The data should be duplicated exactly, with every word kept as it is.

##### Records supplied

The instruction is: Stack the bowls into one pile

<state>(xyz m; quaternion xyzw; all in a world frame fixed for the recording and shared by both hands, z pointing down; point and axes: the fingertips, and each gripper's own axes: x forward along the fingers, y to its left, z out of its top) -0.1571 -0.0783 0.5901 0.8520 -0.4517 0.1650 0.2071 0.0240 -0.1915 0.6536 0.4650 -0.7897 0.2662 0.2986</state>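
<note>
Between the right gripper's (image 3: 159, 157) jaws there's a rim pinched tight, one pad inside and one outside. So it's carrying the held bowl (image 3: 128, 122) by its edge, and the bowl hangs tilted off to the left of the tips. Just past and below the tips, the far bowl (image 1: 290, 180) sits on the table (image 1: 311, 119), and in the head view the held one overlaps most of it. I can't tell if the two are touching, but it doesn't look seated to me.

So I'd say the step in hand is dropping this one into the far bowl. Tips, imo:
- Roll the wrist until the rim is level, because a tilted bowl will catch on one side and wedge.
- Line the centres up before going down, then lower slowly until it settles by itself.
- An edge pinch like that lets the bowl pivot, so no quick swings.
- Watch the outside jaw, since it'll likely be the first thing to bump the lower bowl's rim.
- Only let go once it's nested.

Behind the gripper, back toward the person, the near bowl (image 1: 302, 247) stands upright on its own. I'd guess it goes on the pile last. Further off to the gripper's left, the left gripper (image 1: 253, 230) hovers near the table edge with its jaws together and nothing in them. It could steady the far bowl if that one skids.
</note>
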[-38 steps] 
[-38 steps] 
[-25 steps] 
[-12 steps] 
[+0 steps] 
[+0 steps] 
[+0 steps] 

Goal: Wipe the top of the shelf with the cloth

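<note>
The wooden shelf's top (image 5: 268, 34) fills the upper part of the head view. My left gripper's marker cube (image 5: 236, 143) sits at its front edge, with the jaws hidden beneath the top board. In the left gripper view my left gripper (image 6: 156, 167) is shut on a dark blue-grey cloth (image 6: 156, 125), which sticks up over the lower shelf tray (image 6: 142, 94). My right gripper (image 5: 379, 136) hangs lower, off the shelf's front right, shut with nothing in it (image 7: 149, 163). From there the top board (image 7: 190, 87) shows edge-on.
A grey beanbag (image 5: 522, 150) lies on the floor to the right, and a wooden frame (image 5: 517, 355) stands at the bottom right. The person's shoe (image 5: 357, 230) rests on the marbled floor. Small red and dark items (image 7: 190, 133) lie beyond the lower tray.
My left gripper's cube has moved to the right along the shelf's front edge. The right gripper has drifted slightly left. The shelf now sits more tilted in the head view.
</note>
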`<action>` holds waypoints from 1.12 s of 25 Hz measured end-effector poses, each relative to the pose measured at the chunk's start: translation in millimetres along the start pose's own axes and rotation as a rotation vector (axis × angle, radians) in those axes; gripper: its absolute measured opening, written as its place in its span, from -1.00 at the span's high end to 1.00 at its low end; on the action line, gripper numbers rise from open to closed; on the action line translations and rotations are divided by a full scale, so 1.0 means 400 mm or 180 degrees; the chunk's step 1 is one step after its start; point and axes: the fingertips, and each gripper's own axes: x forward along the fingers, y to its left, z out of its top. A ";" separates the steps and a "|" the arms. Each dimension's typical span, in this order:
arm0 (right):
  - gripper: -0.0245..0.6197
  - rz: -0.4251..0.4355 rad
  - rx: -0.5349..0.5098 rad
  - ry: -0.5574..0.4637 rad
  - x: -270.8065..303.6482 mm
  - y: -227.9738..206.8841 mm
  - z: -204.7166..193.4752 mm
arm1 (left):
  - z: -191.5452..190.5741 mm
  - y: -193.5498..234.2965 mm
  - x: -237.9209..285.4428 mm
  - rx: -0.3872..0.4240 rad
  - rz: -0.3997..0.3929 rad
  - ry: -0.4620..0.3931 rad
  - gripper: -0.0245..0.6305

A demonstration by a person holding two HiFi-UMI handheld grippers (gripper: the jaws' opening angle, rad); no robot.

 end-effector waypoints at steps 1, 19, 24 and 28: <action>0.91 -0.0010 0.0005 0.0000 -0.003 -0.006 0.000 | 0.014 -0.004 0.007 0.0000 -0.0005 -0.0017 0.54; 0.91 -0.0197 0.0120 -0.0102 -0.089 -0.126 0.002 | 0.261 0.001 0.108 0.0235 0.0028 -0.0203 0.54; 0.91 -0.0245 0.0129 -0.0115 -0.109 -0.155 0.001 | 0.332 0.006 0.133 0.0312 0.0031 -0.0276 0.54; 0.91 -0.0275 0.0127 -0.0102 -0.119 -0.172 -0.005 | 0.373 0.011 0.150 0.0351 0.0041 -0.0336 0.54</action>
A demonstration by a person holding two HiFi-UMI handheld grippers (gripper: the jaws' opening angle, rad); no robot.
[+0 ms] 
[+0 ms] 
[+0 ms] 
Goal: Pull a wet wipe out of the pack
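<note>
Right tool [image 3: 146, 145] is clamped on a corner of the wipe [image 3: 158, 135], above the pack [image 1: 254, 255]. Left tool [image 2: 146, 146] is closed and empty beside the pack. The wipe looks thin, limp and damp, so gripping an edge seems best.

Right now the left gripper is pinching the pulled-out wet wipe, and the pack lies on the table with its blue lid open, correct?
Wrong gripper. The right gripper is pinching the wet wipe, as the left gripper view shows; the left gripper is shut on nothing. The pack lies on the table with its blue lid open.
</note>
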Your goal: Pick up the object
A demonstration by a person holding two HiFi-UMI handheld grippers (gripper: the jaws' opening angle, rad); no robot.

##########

Solution to this problem:
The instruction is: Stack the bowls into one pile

<state>(xyz m; quaternion xyzw; all in a world frame fixed for the recording and shared by both hands, z pointing down; point and axes: the fingertips, and each gripper's own axes: x forward along the fingers, y to its left, z out of its top) -0.1571 -0.0783 0.5901 0.8520 -0.4517 0.1650 0.2071 0.0240 -0.1915 0.6536 0.4650 -0.7897 0.2662 0.2986</state>
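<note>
Between the right gripper's (image 3: 159, 157) jaws there's a rim pinched tight, one pad inside and one outside. So it's carrying the held bowl (image 3: 128, 122) by its edge, and the bowl hangs tilted off to the left of the tips. Just past and below the tips, the far bowl (image 1: 290, 180) sits on the table (image 1: 311, 119), and in the head view the held one overlaps most of it. I can't tell if the two are touching, but it doesn't look seated to me.

So I'd say the step in hand is dropping this one into the far bowl. Tips, imo:
- Roll the wrist until the rim is level, because a tilted bowl will catch on one side and wedge.
- Line the centres up before going down, then lower slowly until it settles by itself.
- An edge pinch like that lets the bowl pivot, so no quick swings.
- Watch the outside jaw, since it'll likely be the first thing to bump the lower bowl's rim.
- Only let go once it's nested.

Behind the gripper, back toward the person, the near bowl (image 1: 302, 247) stands upright on its own. I'd guess it goes on the pile last. Further off to the gripper's left, the left gripper (image 1: 253, 230) hovers near the table edge with its jaws together and nothing in them. It could steady the far bowl if that one skids.
</note>
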[-38 steps] 
[-38 steps] 
[-25 steps] 
[-12 steps] 
[+0 steps] 
[+0 steps] 
[+0 steps] 

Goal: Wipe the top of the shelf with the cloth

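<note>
The wooden shelf's top (image 5: 268, 34) fills the upper part of the head view. My left gripper's marker cube (image 5: 236, 143) sits at its front edge, with the jaws hidden beneath the top board. In the left gripper view my left gripper (image 6: 156, 167) is shut on a dark blue-grey cloth (image 6: 156, 125), which sticks up over the lower shelf tray (image 6: 142, 94). My right gripper (image 5: 379, 136) hangs lower, off the shelf's front right, shut with nothing in it (image 7: 149, 163). From there the top board (image 7: 190, 87) shows edge-on.
A grey beanbag (image 5: 522, 150) lies on the floor to the right, and a wooden frame (image 5: 517, 355) stands at the bottom right. The person's shoe (image 5: 357, 230) rests on the marbled floor. Small red and dark items (image 7: 190, 133) lie beyond the lower tray.
My left gripper's cube has moved to the right along the shelf's front edge. The right gripper has drifted slightly left. The shelf now sits more tilted in the head view.
</note>
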`<action>` holds waypoints from 1.12 s of 25 Hz measured end-effector poses, each relative to the pose measured at the chunk's start: translation in millimetres along the start pose's own axes and rotation as a rotation vector (axis × angle, radians) in those axes; gripper: its absolute measured opening, written as its place in its span, from -1.00 at the span's high end to 1.00 at its low end; on the action line, gripper numbers rise from open to closed; on the action line translations and rotations are divided by a full scale, so 1.0 means 400 mm or 180 degrees; the chunk's step 1 is one step after its start; point and axes: the fingertips, and each gripper's own axes: x forward along the fingers, y to its left, z out of its top. A ";" separates the steps and a "|" the arms. Each dimension's typical span, in this order:
arm0 (right):
  - gripper: -0.0245..0.6197
  - rz: -0.4251..0.4355 rad
  - rx: -0.5349..0.5098 rad
  - ry: -0.5574..0.4637 rad
  - x: -270.8065..303.6482 mm
  - y: -227.9738..206.8841 mm
  - z: -204.7166..193.4752 mm
arm1 (left):
  - z: -191.5452..190.5741 mm
  - y: -193.5498..234.2965 mm
  - x: -237.9209..285.4428 mm
  - rx: -0.3872..0.4240 rad
  - rz: -0.3997..0.3929 rad
  - ry: -0.4620..0.3931 rad
  - gripper: -0.0245..0.6305

A demonstration by a person holding two HiFi-UMI handheld grippers (gripper: the jaws' opening angle, rad); no robot.

 end-effector waypoints at steps 1, 19, 24 and 28: <action>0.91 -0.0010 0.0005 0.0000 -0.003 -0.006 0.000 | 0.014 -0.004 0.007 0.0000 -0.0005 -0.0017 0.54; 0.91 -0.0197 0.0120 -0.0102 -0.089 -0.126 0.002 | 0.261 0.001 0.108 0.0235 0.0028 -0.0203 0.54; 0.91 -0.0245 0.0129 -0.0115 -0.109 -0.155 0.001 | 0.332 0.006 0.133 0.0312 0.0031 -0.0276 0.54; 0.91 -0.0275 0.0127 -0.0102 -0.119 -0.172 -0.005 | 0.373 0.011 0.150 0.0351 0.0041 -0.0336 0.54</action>
A demonstration by a person holding two HiFi-UMI handheld grippers (gripper: the jaws' opening angle, rad); no robot.
[+0 ms] 
[+0 ms] 
[+0 ms] 
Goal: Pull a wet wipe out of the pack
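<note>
Right tool [image 3: 146, 145] is clamped on a corner of the wipe [image 3: 158, 135], above the pack [image 1: 254, 255]. Left tool [image 2: 146, 146] is closed and empty beside the pack. The wipe looks thin, limp and damp, so gripping an edge seems best.

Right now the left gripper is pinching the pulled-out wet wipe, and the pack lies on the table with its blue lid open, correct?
Wrong gripper. The right gripper is pinching the wet wipe, as the left gripper view shows; the left gripper is shut on nothing. The pack lies on the table with its blue lid open.
</note>
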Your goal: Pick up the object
A demonstration by a person holding two HiFi-UMI handheld grippers (gripper: the jaws' opening angle, rad); no robot.

Further output is not needed for this exercise.